Les relations internationales contemporaines impliquent nécessairement des interactions diversifiées et d’une multiplicité grandissante. Ces interdépendances complexes placées souvent sous l’éclairage Hobbsien ne signifient nullement que l’ajustement structurel soit ipso facto transcrit dans une équation où la montée en puissance d’un pouvoir fort se traduit par le déclin irrémédiable en parallèle d’un pouvoir établi. Concernant le second aspect, le système mis en place par les Américains parait tellement faire partie intrinsèque de la stabilité stratégique de l’Asie orientale que pratiquement tous les Etats ont intérêt à ce que celui-ci perdure, assurant un développement économique qui stupéfie le monde. Le multilatéralisme pénètre graduellement les sociétés politiques asiatiques et les institutionalisations économiques produisent de la coopération systémique rétroagissant sur le politique.
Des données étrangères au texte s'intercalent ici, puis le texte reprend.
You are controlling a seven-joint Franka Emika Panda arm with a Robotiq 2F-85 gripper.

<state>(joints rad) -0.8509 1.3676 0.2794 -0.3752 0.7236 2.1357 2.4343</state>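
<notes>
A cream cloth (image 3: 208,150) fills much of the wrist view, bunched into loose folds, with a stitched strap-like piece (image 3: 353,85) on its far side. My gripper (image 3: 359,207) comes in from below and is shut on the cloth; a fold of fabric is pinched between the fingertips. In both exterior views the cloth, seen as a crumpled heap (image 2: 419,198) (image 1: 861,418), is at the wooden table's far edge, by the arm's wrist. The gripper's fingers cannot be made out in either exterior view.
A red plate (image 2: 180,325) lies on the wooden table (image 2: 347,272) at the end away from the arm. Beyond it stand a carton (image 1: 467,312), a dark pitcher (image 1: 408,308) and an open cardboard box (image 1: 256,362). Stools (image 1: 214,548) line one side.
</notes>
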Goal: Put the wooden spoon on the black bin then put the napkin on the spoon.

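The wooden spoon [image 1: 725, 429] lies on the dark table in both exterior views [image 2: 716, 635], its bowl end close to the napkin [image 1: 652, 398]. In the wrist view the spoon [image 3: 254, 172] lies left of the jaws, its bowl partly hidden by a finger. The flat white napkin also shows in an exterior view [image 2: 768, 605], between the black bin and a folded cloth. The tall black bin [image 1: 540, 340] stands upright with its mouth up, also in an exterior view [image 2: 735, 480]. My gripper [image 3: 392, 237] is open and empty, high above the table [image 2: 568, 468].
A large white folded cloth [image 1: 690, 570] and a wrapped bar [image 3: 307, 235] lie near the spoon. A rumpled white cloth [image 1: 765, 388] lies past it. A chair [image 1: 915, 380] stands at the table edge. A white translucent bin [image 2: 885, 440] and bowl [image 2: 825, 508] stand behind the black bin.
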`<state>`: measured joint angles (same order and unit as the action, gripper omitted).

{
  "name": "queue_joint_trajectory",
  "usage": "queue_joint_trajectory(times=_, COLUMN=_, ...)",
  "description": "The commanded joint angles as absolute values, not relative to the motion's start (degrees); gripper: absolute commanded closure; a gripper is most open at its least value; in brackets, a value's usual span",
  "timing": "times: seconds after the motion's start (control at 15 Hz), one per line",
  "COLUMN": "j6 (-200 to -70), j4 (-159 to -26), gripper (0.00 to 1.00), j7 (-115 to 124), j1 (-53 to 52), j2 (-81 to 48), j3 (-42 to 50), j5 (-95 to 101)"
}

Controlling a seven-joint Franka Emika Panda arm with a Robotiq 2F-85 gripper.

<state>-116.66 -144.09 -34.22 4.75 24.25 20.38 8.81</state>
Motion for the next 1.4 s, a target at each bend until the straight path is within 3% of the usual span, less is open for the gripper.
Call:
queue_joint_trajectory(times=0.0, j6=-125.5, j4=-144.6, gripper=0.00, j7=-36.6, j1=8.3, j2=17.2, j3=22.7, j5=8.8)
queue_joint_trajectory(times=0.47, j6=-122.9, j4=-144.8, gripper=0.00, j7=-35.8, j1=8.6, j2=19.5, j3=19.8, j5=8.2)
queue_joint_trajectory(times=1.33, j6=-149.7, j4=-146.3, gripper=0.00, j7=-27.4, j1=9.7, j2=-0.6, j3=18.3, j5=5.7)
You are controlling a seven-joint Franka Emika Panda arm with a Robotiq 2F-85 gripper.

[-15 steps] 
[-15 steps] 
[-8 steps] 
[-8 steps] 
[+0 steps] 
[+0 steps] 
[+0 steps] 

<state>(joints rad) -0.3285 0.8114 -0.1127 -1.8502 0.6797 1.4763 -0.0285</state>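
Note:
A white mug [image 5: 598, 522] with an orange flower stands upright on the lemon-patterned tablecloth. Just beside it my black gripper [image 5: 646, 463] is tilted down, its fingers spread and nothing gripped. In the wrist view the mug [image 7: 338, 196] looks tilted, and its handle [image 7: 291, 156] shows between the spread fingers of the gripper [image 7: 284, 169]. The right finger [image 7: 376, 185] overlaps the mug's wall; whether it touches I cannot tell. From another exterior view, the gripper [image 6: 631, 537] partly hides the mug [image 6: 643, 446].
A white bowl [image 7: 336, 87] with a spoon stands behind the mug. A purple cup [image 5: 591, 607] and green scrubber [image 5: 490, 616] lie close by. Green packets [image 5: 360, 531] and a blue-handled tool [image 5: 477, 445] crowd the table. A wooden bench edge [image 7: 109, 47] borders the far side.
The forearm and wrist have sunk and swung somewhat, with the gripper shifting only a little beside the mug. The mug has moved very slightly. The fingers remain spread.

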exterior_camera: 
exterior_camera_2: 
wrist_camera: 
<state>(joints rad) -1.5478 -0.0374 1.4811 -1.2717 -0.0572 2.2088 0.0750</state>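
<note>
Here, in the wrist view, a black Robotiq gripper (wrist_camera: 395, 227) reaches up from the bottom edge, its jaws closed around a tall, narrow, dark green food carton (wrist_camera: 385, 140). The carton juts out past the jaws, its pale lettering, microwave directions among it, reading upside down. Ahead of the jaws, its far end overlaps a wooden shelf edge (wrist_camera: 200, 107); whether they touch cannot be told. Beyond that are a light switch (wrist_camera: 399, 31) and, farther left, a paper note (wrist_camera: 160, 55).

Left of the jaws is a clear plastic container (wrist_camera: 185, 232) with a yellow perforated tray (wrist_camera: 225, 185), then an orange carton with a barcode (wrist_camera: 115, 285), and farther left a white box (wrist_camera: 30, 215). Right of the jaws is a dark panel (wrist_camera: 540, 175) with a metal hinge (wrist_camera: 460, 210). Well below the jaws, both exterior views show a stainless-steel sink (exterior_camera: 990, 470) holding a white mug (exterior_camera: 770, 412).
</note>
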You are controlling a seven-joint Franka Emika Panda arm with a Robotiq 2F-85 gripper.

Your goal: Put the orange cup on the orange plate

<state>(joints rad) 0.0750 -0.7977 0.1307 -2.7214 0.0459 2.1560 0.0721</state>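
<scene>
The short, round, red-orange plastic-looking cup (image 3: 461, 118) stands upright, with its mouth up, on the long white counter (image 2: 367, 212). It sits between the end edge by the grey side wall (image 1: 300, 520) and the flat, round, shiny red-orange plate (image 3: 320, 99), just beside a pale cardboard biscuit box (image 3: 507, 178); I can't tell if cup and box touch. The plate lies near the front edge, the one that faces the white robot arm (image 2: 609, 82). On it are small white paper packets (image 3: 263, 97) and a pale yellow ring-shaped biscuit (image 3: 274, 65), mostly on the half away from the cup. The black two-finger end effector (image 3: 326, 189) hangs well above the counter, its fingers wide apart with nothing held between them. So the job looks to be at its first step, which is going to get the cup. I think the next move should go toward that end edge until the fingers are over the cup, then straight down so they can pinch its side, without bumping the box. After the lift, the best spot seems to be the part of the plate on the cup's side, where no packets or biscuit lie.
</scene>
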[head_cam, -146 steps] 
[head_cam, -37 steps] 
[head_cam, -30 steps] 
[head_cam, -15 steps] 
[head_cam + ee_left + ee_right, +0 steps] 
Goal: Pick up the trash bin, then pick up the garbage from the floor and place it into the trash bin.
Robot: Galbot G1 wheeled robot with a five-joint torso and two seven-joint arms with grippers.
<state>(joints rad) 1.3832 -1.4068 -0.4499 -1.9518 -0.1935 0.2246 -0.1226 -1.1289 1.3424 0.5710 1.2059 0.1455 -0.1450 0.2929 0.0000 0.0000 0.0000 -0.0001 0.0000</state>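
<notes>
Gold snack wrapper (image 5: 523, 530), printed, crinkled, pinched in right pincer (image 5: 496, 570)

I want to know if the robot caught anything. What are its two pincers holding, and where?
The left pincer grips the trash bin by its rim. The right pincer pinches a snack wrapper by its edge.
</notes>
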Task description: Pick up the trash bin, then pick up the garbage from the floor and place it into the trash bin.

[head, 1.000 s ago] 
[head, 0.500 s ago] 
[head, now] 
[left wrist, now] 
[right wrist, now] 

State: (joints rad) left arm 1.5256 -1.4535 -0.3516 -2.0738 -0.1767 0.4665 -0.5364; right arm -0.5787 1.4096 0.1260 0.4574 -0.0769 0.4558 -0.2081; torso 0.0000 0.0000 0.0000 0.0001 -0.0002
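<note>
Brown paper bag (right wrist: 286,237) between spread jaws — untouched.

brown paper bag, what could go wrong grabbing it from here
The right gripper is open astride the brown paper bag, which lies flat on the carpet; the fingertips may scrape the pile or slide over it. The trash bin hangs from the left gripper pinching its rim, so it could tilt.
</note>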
Au cœur de cette convergence institutionnelle le partnership sino-américain assure un condominium bilatéral.

Les points d’achoppement ne manquent pas cependant. Dans un rapport récent (mars 2006), G.W.Bush envisage la montée en puissance des moyens militaires dans le Pacifique pour faire comprendre aux chinois qu’ils doivent renoncer à leur « vieux schémas de pensée ». Un tel rappel permet de se réaliser que pour l’instant le « nouveau militarisme » est américain et qu’il conviendrait mieux qu’une telle démocratie recherche des connections sociétales compatibles plus que des intérêts stratégiques douteux et déstabilisateurs.


[1] Cf, François Godement, « Chine , la puissance et ses limites », Etudes et documents : Asie, édition 2004-2OO5, la documentation française, p 15.

[2] Ignacio Ramonet, « Mégapuissance », in Manière de voir 85 : Jusqu’où ira la Chine ?, Le Monde diplomatique, février-mars 2006, p 5..

[3] Cf, Kokubun Ryosei, Wang Jisi, « The Rise of China and a Changing East Asian Order », Japan Center for International Exchange, Tokyo, 2004.

[4] En 2002, la croissance des exploitations japonaises dépendait à 61% du commerce avec la Chine. En 2003, le chiffre atteignait 92%.

[5] Cf, Lin zhibo, « Questioning the “ New Thinking” on Japan policy”, Journal of the war résistance against Japan, n°3, 2003, p216.